■ **WORK TO BE COMPLETED**: The answer must consist only of the lines in the records below from the line with "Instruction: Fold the" to the line with "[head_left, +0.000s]", both included, copied word for word with every picture left out.

**** INPUT ****

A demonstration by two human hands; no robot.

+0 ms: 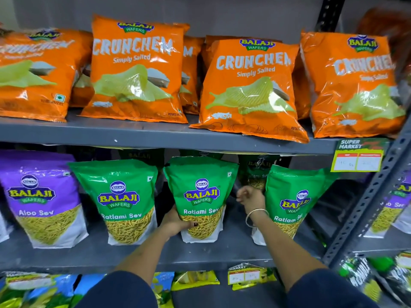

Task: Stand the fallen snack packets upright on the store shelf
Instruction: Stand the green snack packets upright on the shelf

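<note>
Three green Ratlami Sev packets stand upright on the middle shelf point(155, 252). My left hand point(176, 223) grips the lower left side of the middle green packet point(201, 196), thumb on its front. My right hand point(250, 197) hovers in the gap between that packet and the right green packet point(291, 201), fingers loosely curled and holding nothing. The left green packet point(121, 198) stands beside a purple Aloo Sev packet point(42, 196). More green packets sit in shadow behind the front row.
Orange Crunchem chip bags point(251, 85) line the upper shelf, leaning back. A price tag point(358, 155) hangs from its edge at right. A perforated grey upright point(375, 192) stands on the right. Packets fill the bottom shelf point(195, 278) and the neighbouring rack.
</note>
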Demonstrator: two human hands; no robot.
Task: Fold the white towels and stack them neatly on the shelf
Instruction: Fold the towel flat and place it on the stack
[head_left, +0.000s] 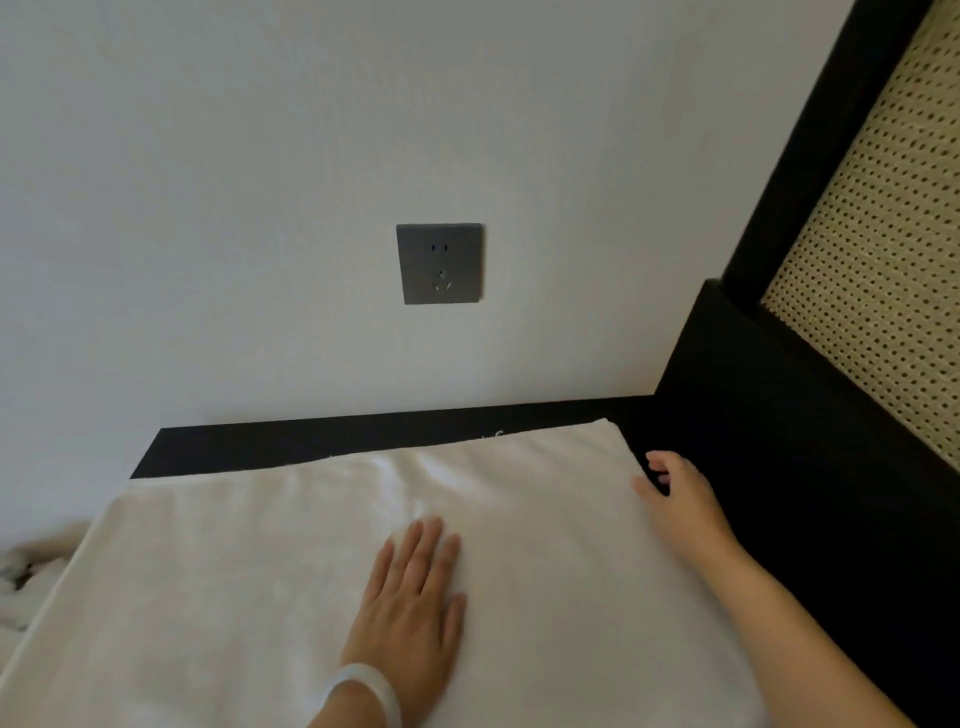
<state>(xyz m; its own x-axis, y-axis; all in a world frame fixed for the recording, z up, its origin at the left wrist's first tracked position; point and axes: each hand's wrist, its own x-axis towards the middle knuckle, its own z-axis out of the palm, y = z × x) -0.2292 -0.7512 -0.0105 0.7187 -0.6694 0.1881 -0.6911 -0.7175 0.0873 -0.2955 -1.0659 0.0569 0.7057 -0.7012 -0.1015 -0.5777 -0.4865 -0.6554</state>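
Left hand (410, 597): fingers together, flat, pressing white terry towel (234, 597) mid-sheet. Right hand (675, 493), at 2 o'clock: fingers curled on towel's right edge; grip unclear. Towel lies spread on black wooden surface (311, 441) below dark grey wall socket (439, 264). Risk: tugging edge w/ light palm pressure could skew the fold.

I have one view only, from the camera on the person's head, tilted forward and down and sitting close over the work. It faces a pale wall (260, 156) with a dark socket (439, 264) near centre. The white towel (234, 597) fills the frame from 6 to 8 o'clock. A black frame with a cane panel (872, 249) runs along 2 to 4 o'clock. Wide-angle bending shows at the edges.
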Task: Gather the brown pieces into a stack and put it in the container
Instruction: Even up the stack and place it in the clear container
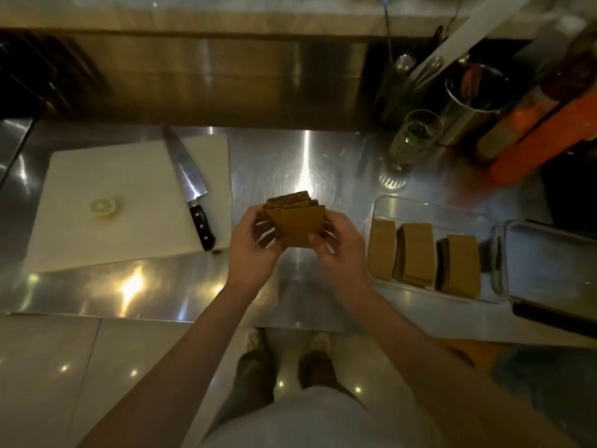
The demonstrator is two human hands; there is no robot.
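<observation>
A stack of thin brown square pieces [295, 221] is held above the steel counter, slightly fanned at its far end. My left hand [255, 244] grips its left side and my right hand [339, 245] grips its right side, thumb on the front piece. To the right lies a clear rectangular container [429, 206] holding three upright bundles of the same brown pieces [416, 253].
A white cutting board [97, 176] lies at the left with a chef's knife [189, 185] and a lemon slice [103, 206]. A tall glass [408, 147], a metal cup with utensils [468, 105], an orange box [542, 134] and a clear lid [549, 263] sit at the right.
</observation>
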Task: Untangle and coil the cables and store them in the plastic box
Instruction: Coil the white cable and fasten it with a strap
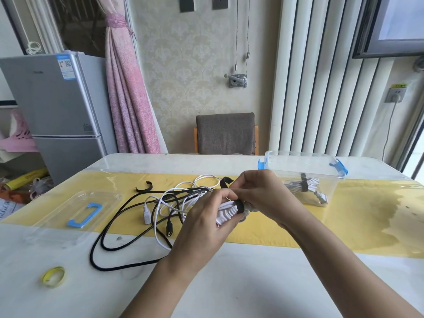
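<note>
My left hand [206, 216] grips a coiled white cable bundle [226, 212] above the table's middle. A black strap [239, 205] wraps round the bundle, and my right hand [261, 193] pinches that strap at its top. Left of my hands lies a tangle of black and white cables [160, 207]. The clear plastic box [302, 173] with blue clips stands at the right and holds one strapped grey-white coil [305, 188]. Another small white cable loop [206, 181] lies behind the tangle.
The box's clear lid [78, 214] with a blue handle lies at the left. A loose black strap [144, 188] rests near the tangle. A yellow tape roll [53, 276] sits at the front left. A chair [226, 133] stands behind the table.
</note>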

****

■ **SOLUTION FOR THIS PROBLEM**:
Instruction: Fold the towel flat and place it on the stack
[head_left, +0.000s] 

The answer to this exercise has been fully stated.